Nous sommes très prudents dans ces estimations, mais je dirais pour la gouverne du Comité qu'il y en a des dizaines et des dizaines qui sont en bonne voie. Il y a des problèmes difficiles à surmonter en ce qui concerne la capacité, je ne vous le cacherai pas, mais le chemin est long, et cela fait partie intégrante de tout ce que nous avons vu au cours de la dernière semaine.
Voir le profil de Adam van Koeverden
Lib. (ON)
Je vous remercie, monsieur le président.
J'aurai deux questions à poser à M. le ministre. Je lui demanderais d'abord de répondre à la première, en laissant assez de temps pour répondre à la deuxième.
Premièrement, en janvier 2020, la Loi concernant les enfants, les jeunes et les familles des Premières Nations, des Inuits et des Métis est entrée en vigueur pour affirmer la compétence des peuples autochtones en matière de services à l'enfance et à la famille. Comment cette loi contribuera-t-elle au bien-être des enfants et des familles autochtones et permettra-t-elle d'offrir des soins culturellement adaptés aux enfants? Pourriez-vous faire le point sur la mise en œuvre de cette loi?

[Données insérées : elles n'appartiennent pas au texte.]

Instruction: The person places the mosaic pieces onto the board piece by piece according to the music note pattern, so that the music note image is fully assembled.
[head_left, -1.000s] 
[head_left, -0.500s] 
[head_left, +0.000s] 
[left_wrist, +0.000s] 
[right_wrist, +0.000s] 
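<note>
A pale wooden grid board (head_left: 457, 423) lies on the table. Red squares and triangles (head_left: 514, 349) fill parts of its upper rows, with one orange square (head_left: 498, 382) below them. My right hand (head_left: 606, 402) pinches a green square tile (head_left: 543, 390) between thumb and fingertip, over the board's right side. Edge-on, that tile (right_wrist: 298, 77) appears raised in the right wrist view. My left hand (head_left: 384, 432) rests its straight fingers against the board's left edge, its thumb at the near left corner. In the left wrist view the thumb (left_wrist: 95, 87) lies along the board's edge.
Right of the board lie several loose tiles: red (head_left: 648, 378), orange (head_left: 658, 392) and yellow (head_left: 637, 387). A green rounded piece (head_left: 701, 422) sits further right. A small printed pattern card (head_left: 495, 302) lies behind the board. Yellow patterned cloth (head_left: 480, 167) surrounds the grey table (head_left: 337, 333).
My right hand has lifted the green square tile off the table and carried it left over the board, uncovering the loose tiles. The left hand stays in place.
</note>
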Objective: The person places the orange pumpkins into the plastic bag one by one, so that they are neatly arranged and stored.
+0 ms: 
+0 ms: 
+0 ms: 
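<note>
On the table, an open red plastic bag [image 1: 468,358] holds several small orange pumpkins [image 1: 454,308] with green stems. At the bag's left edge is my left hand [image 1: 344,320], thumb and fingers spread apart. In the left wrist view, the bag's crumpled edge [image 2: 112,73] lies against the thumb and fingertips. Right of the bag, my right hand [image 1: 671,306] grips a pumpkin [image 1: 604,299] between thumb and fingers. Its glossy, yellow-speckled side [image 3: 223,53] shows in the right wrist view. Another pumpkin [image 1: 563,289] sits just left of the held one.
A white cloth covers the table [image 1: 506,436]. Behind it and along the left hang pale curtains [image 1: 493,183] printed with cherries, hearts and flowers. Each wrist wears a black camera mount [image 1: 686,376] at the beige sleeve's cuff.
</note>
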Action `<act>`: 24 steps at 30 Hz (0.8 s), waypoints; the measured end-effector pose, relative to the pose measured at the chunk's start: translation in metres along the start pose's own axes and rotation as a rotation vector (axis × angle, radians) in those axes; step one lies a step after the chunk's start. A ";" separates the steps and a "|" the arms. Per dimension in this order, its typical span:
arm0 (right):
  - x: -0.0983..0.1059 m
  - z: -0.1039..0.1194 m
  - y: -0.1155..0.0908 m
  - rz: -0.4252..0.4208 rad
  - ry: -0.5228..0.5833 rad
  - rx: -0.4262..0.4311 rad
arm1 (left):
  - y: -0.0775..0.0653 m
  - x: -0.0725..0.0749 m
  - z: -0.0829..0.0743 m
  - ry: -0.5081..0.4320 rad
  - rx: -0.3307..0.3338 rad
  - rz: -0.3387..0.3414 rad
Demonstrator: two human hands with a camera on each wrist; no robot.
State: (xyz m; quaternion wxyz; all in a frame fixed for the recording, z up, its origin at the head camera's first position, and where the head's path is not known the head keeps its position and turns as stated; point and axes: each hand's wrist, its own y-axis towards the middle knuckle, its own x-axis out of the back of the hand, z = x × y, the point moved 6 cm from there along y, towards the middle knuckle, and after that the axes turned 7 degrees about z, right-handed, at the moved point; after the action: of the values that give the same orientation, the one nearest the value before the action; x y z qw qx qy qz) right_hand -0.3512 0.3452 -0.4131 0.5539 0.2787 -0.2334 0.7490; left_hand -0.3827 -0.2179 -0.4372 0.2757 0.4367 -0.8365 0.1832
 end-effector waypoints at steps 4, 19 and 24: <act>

Voir le profil de Marc Miller
Lib. (QC)
Ce que nous avons constaté tout au long, et surtout qui est devenu très poignant et prédominant au cours de la dernière semaine, c'est que le Canada et les provinces administrent un système défaillant depuis un certain temps. On peut parler d'indemnisation et c'est très important. Lorsqu'on parle de transformation, c'est là qu'intervient cette loi qui a été adoptée juste avant les dernières élections. Elle se trouve à transformer, dans un esprit d'autodétermination, un système qui était axé sur la prévention, non adapté à la culture, en un système qui est... ou plutôt, non, un système qui passe de l'intervention à la prévention. Lorsque c'est incarné et enchâssé dans le langage de l'autodétermination, c'est un effort pour amener les communautés à protéger les leurs — quelque chose que nous tenons pour acquis, encore une fois.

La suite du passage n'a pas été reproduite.